:: PROBLEM ::
In the data below, locate each line with the word "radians" and list it.

Collection entries
-----
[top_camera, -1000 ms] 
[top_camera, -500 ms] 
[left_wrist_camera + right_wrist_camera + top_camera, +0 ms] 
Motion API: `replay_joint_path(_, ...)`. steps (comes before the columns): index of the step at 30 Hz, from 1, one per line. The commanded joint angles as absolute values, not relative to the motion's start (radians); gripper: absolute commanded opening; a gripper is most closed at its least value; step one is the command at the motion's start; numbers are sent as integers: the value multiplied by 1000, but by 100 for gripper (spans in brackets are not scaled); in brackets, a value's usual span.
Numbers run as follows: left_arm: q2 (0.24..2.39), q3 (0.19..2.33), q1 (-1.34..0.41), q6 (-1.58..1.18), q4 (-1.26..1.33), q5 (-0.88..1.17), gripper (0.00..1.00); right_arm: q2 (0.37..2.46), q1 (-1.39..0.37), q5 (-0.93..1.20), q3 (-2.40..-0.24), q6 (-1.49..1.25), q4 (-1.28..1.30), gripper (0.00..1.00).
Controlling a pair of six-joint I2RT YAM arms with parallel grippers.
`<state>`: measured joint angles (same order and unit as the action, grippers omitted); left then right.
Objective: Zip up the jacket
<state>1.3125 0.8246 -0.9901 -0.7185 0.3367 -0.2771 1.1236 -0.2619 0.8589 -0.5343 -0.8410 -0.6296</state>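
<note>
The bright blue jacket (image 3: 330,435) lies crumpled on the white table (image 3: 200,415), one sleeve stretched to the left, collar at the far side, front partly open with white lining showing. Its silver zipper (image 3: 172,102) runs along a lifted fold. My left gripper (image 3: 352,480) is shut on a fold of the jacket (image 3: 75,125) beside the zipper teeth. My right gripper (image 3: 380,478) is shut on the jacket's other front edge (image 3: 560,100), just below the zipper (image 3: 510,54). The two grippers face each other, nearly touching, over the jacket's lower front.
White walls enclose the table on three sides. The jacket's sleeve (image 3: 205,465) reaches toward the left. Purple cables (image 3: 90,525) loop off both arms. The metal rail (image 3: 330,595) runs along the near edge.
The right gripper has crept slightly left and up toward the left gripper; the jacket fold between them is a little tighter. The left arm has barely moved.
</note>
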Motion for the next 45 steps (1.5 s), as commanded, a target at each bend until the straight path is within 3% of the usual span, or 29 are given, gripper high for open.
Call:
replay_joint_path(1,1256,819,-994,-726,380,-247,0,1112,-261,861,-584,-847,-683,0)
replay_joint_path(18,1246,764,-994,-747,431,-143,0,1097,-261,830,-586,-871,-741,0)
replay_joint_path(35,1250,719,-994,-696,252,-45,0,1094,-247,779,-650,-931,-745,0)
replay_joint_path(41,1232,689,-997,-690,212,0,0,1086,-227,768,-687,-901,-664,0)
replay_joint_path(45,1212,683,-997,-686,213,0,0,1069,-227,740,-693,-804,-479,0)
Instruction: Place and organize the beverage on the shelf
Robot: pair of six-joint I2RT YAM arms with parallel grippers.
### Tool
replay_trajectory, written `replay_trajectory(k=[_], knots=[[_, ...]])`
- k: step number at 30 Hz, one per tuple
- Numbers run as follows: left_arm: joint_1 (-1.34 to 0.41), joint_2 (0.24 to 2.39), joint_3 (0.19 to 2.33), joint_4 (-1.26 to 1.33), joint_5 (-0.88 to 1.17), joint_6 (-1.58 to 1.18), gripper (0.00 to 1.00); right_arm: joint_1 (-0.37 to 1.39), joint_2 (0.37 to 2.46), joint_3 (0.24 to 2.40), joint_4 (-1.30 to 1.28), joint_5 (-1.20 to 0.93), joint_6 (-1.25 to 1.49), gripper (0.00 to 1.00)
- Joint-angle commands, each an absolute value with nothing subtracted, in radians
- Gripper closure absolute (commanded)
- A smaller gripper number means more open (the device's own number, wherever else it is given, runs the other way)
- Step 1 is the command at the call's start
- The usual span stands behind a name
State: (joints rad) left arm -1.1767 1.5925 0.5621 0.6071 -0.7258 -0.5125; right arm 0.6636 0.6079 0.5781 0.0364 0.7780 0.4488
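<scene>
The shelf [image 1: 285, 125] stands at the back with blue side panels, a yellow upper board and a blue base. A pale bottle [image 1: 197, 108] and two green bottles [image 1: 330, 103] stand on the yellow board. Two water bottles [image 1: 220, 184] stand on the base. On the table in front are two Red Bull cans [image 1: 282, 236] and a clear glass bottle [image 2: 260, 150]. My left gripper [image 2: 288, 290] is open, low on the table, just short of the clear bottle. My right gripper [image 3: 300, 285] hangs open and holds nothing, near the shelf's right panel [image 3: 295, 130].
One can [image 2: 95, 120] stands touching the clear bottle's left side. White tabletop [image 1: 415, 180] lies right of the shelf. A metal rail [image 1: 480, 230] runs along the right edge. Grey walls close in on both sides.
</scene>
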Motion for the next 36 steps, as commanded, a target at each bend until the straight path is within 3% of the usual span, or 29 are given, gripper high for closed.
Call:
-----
:: EXERCISE RESPONSE ::
Motion API: `replay_joint_path(_, ...)`. steps (comes before the columns): index of the step at 30 Hz, from 1, one per line. The commanded joint angles as absolute values, not relative to the motion's start (radians); gripper: absolute commanded opening; a gripper is most closed at its least value; step one is the command at the motion's start; numbers are sent as integers: the value multiplied by 1000, but by 100 for gripper (spans in brackets are not scaled); in brackets, a value's usual span.
- Joint-angle commands, each an absolute value with nothing subtracted, in radians

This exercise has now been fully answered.